### What the exercise asks:
Return each line of the listing that has the word "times" in it.

### The data:
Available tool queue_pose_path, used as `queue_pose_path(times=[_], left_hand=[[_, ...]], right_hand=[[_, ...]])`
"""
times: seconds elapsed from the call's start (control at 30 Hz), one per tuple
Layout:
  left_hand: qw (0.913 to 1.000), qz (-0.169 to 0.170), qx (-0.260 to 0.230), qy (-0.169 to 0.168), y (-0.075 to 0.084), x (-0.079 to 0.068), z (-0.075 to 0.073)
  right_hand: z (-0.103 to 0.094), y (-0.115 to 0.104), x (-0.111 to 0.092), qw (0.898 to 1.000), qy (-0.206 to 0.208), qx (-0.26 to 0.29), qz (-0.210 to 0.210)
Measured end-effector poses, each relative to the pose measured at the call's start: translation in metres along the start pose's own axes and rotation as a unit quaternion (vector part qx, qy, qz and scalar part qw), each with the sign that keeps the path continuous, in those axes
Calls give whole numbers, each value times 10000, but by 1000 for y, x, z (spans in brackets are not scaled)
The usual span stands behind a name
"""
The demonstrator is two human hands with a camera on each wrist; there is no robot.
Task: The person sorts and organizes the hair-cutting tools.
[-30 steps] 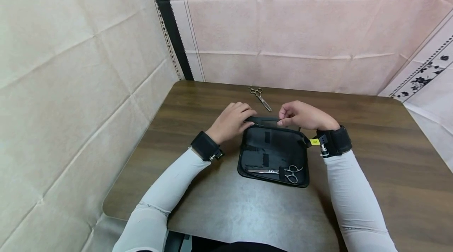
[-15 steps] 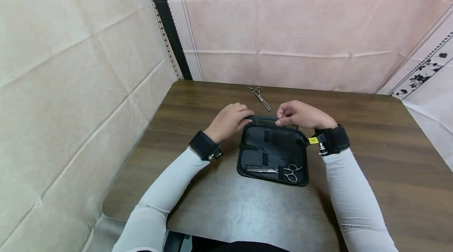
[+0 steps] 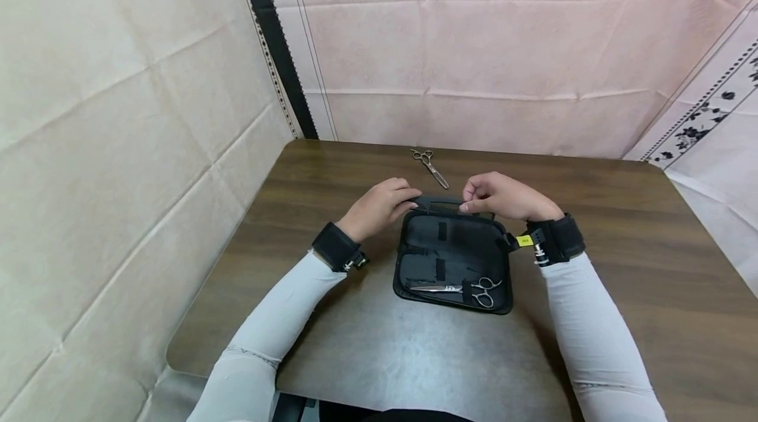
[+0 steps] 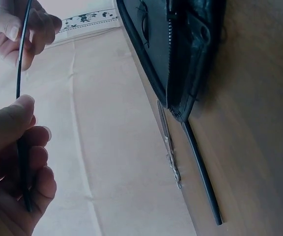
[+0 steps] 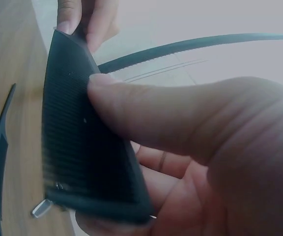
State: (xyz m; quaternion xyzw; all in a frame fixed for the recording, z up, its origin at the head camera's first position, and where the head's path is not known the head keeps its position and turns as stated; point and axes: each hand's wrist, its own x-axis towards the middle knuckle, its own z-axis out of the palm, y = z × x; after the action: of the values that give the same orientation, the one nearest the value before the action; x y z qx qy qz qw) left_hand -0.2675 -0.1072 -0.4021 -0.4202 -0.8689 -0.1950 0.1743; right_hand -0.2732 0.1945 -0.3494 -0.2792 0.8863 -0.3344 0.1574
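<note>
Comb gripped toward both ends, raised over the table, with the left hand curled round one end and the right hand pinching the other, thumbs and fingers parted only by its thin body. Near end running past the right thumb in front of the curled fingers, middle stretch bare between the two grips, just beyond the far edge of the black case.
</note>
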Motion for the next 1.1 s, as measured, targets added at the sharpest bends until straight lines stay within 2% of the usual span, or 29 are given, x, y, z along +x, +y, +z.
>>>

### Solution to the problem:
Available tool queue_pose_path, used as `queue_pose_path(times=[_], left_hand=[[_, ...]], right_hand=[[_, ...]])`
times: seconds elapsed from the call's start (control at 30 Hz), one per tuple
Calls give whole numbers, each value times 10000, but by 1000 for y, x, z (spans in brackets are not scaled)

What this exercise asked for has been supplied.